Kim Dooley, associate dean for academic operations for the College of Agriculture and Life Science, was among the passengers.
“This was only my second cruise,” Dooley said. “It was my husband’s birthday. We were having a blast and it was a great experience – but that changed quickly once the engine caught on fire.”
The ship departed Feb. 7 and was disabled after an engine room fire. Tug boats pulled Triumph to Mobile, Ala., docking late Feb. 14.
Dooley said it was at least a day after the engines caught fire before Carnival called the tugboats. By that time, the ship had drifted a long way and it made the voyage back home even longer.
“At first, none of us realized how bad it would be,” Dooley said. “Everything was looking pretty good, but as the time went on and ice was melting, toilets weren’t flushing — that’s when you started to see the best and the worst of people. It’s just survival mode. That’s really what it was.”
These types of incidences are rare. However, Carnival’s recent breakdown was its second in two years, according to James Petrick, professor of recreation, park and tourism science.
David Williford, junior agricultural communication and journalism major, took a trip along the Triumph in December and also faced problems onboard.
“We left on Dec. 14. We were supposed to go to Cozumel,” Williford said. “But the cycle right before ours, which came back that morning, had the speed governor messing up on it. They fixed it at the dock in Galveston, but we still got rerouted to Progresso instead of going to Cozumel.”
The most recent cruise was not fortunate to have such a minor problem. Dooley said once the power went out on the ship, she was lucky because she had a balcony room which gave her light during the day.
“People created like a tent city,” Dooley said. “People just started gathering and putting lounge chairs around the deck. You saw this community develop.”
She compared the experience to a refugee camp because people began to hoard food and water.
“There was once where three to five people had working toilets on the ship,” Dooley said. “People were so desperate, they would just go. It was sickening. You were so afraid and thinking, ‘Oh gosh, you don’t want to touch anything.’”
Dooley said her biggest concern was getting sick. Ice was melting and she worried about the food safety on the ship. The staff began serving food, but she said it wasn’t rationed well. She said some people would get lots of food, but the people at the end of the line were lucky to get much of anything.
The day the ship arrived in Mobile, Dooley said many things had changed by the time everyone woke up.
“We kind of felt like they were trying to make it look like it wasn’t as bad as it really was,” Dooley said. “Servers were wearing gloves, handing silverware to us, whereas the other day, we were grabbing all of our own stuff.”
However, she said the last day was very orderly when it came to getting off the ship. All the security was set up ahead of time, people weren’t allowed to leave their rooms and they were filed out deck by deck.
“This has hit broad-stream news,” Petrick said. “In the past, they have been able to hide under the radar. There will be some effect of this. The image of Carnival will be tarnished in some way. Their reputation will take a hit.”
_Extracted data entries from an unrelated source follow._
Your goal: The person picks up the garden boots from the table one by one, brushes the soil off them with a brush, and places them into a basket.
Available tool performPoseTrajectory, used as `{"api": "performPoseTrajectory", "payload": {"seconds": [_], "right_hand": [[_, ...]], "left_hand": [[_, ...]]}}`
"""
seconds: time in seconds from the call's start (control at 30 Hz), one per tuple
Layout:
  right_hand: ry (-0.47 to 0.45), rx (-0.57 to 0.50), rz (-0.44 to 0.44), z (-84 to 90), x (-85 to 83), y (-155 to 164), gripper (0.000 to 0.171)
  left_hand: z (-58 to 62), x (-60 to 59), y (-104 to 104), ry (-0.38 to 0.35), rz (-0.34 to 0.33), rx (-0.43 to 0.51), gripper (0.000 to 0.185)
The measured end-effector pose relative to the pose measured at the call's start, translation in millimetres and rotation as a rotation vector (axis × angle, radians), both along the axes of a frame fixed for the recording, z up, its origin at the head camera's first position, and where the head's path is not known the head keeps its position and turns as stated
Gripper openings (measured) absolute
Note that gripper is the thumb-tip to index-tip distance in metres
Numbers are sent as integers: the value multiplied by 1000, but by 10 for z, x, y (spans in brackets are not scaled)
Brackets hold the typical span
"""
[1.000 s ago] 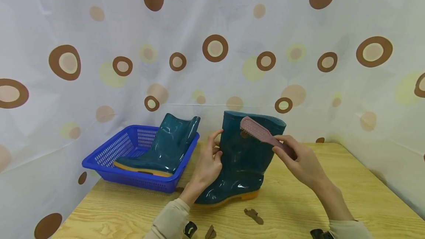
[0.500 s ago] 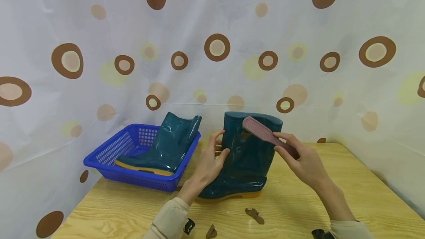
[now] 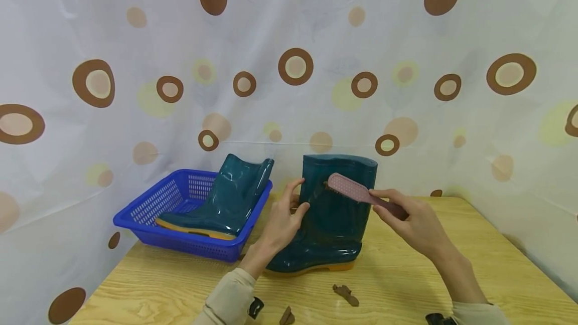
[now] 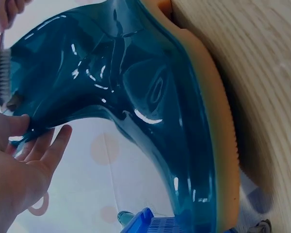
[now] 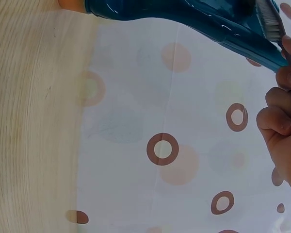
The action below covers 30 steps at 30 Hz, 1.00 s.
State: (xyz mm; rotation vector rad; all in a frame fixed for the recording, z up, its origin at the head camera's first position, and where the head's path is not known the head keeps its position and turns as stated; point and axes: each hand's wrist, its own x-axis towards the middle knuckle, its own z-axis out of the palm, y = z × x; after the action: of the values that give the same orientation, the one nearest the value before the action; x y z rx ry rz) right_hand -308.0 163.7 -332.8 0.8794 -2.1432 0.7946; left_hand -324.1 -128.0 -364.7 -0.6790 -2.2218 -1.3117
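Observation:
A dark green rubber boot point(image 3: 336, 224) with an orange sole stands upright on the table. My left hand point(image 3: 281, 222) holds the front edge of its shaft, thumb on the near side and fingers behind, as the left wrist view shows. My right hand point(image 3: 413, 222) grips the handle of a pink brush point(image 3: 349, 188). The bristles point(image 4: 5, 77) face the upper shaft. A small brown mud-like lump point(image 4: 14, 102) sits at the brush tip against the boot. In the right wrist view, curled fingers point(image 5: 281, 99) wrap the handle.
To the left, a blue plastic basket point(image 3: 135, 222) holds a second green boot point(image 3: 230, 197), leaning on its rim. Brown crumbly pieces point(image 3: 345, 295) lie on the wooden table point(image 3: 406, 285) before the boot. A spotted curtain point(image 3: 289, 14) hangs behind.
The brush in my right hand has moved down the boot's shaft from near the top rim. The boot's top has shifted slightly left and tilts less. My left hand stays at the shaft edge.

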Motion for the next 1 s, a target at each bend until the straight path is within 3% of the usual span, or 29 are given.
{"api": "performPoseTrajectory", "payload": {"seconds": [0.4, 1.0], "right_hand": [[11, -28, -9, 1, 1, -44, 38], [-90, 99, -40, -2, 25, -39, 29]], "left_hand": [[11, -6, -27, -19, 2, -13, 55], [16, -5, -33, -67, -3, -26, 60]]}}
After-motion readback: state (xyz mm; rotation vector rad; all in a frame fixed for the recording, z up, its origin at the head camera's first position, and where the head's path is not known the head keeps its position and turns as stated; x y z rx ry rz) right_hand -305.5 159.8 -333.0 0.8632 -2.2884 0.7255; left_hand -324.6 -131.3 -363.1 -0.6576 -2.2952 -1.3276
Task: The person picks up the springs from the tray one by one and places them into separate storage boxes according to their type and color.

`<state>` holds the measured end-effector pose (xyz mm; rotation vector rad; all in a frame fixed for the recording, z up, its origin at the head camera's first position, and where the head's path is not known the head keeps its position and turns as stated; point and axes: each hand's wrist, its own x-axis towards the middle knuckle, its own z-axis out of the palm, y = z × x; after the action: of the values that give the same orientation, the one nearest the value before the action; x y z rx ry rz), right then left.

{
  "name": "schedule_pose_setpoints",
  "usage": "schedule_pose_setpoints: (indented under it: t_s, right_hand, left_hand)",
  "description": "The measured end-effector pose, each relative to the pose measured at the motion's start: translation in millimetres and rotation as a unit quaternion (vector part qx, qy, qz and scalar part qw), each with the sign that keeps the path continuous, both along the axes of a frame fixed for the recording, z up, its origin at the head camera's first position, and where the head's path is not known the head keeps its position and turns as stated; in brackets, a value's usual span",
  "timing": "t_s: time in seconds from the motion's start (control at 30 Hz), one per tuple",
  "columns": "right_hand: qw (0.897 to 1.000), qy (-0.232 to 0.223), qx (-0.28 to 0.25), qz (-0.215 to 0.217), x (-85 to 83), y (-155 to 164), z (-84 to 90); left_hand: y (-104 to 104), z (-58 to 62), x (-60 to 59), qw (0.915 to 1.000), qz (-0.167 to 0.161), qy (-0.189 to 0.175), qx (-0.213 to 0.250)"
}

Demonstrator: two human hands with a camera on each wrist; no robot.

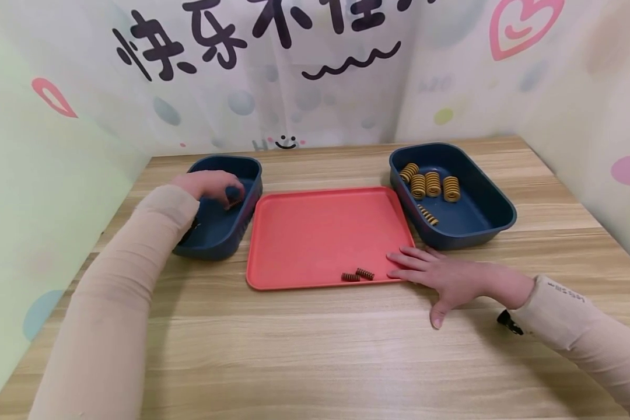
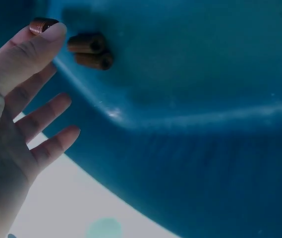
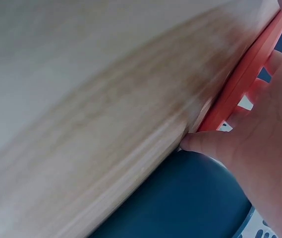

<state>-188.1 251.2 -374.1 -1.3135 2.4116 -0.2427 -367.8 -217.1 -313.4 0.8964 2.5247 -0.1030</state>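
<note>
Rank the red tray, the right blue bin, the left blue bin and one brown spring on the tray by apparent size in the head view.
1. red tray
2. right blue bin; left blue bin, partly covered by the left hand, looks similar, so unranked
3. brown spring

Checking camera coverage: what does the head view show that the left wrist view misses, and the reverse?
Head only: the red tray with two small brown springs, the right bin of yellow springs, and the right hand flat at the tray's corner. Left wrist only: two brown springs lying inside the bin, plus a third at a fingertip. Both: the left hand in the left blue bin.
</note>
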Motion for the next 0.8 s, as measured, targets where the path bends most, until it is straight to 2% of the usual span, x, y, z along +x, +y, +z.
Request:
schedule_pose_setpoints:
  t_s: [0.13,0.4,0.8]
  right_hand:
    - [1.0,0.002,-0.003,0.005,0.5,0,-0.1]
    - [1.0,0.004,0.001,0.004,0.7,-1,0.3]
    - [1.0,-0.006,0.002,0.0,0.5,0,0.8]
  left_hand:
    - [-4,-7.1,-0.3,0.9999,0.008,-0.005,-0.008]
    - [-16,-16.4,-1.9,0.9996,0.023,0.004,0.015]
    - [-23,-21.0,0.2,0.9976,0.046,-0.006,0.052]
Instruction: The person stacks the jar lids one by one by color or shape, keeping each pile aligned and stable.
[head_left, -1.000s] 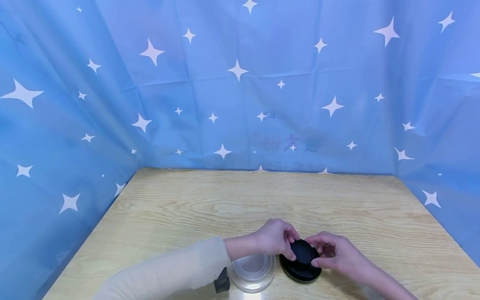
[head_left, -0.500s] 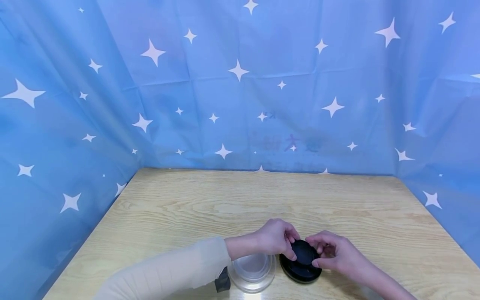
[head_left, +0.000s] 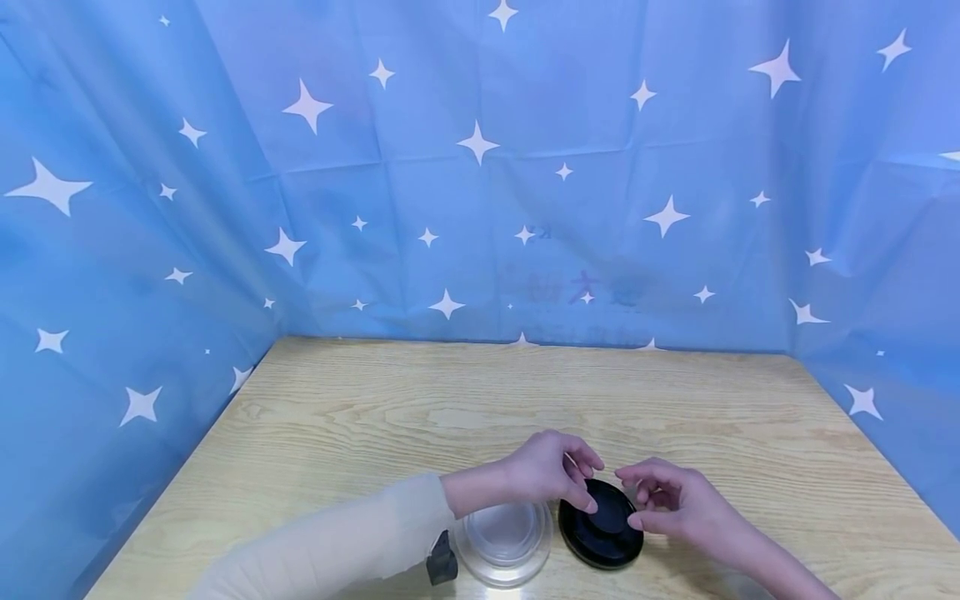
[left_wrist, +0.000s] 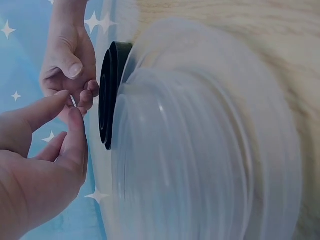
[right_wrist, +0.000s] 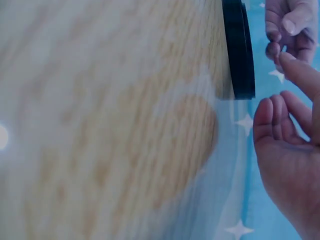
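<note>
On the table lies a stack of round black lids (head_left: 600,546), a smaller disc resting on a larger one; it shows edge-on in the left wrist view (left_wrist: 112,95). My left hand (head_left: 551,471) hovers over its left side with relaxed fingers, thumb overlapping the small disc in the head view. Just off the right side, my right hand (head_left: 671,504) has its fingers loosely bent. Both wrist views show a gap between the fingers and the black lids, and neither hand holds anything. Translucent round plastic pieces (head_left: 510,575), stacked small on large, stand below my left wrist.
The wood-grain table (head_left: 360,408) is bordered at the back and sides by a blue curtain (head_left: 480,208) with white stars. A black strap piece (head_left: 442,562) hangs at the left sleeve, close to the clear plastic stack.
Both hands held the small black disc by its edges earlier. Now they have let go and lifted slightly away, leaving it on the larger black lid.
</note>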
Petrick said some would think Carnival would lose revenue, but demand for their product as a first-time cruiser market is the lowest return of any cruise line. They have no established loyalty, because they are an entry-level line. Buyers tend to shop there first, and if they don’t like what they get, they will get something better next time.
Dooley said the passengers were refunded for the trip. They were also given another trip and all their tabs were covered. All of the pictures taken on the ship were free and each passenger was given $500 in cash.
“I want to again apologize to our guests and their friends and families. The situation on board was difficult and we are very sorry for what has happened,” said president and CEO of Carnival, Gerry Cahill, in a press release. “We pride ourselves on providing our guests with a great vacation experience and clearly we failed in this case."
Carnival canceled 14 voyages of the Triumph previously scheduled through April 13.
Other passengers on the ship associated with A&M were: her husband, Larry Dooley, associate professor of education and human resource development; David Kipp, choral activities director; Holly Moore, lead music accompanist for the student band; Ben Welch, assistant dean for the Center of Executive Development; and David Wier, athletic trainer for the athletic department.
“Personally, I wouldn’t go back,” Dooley said. “When you’re stranded on a cruise ship, you really are stranded.”